* What you are asked to do:
For the material that follows, return exactly the lines from the one with "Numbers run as" through the one with "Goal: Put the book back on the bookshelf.", both ends included.

===== Collected data =====

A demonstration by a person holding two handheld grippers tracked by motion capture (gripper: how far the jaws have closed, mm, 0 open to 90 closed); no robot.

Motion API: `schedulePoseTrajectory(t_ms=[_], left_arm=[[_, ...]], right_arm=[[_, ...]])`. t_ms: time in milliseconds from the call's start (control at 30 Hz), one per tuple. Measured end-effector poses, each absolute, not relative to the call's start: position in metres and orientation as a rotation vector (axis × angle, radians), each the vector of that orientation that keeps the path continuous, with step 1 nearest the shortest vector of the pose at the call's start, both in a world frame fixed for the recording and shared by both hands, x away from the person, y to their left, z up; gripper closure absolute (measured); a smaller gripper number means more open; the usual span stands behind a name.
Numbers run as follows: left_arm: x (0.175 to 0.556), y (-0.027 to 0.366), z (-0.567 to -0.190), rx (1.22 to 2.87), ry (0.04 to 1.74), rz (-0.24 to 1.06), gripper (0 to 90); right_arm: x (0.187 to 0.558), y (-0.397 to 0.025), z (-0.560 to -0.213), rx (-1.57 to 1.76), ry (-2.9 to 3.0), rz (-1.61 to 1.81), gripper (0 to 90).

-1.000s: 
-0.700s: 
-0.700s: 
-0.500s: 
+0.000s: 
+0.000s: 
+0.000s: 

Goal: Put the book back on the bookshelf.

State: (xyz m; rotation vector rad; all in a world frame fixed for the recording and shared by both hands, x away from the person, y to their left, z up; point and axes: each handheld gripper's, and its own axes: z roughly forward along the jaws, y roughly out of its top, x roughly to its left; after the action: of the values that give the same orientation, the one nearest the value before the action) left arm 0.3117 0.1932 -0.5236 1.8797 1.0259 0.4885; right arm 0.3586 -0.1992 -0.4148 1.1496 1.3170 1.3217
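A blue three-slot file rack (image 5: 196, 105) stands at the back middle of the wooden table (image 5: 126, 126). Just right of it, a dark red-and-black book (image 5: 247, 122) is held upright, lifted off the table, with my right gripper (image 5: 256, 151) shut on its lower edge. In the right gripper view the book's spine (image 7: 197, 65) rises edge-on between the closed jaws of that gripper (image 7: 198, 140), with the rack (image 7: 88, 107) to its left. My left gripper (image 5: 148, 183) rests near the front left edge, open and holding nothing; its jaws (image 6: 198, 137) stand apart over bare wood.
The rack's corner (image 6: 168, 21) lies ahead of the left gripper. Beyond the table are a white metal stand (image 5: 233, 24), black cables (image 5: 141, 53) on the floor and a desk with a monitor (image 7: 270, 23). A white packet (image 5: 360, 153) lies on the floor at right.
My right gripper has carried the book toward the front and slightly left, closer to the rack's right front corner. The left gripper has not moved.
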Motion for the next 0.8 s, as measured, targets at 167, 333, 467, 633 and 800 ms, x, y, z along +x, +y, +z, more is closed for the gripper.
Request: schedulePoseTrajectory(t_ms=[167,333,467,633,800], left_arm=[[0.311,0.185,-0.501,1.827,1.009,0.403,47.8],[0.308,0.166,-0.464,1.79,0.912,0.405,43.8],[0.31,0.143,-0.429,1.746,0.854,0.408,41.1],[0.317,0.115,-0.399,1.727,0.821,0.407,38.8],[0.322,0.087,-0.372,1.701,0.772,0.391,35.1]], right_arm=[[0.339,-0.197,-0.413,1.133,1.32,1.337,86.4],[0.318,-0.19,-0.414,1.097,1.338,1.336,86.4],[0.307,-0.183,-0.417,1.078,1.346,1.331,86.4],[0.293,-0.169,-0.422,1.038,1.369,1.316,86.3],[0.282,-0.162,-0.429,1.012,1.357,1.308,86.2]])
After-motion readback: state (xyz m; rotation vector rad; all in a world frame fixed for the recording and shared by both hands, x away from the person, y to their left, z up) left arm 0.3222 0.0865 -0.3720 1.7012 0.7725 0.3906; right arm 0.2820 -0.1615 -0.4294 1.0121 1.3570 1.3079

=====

* Output for this exercise:
Numbers run as follows: left_arm: x (0.175 to 0.556), y (-0.027 to 0.366), z (-0.567 to -0.190), rx (1.22 to 2.87), ry (0.04 to 1.74), rz (-0.24 to 1.06), gripper (0 to 90); right_arm: x (0.187 to 0.558), y (-0.397 to 0.025), z (-0.560 to -0.213), rx (-1.57 to 1.76), ry (-2.9 to 3.0), rz (-1.61 to 1.81), gripper (0 to 90).

-1.000s: 
-0.700s: 
-0.700s: 
-0.500s: 
+0.000s: 
+0.000s: 
+0.000s: 

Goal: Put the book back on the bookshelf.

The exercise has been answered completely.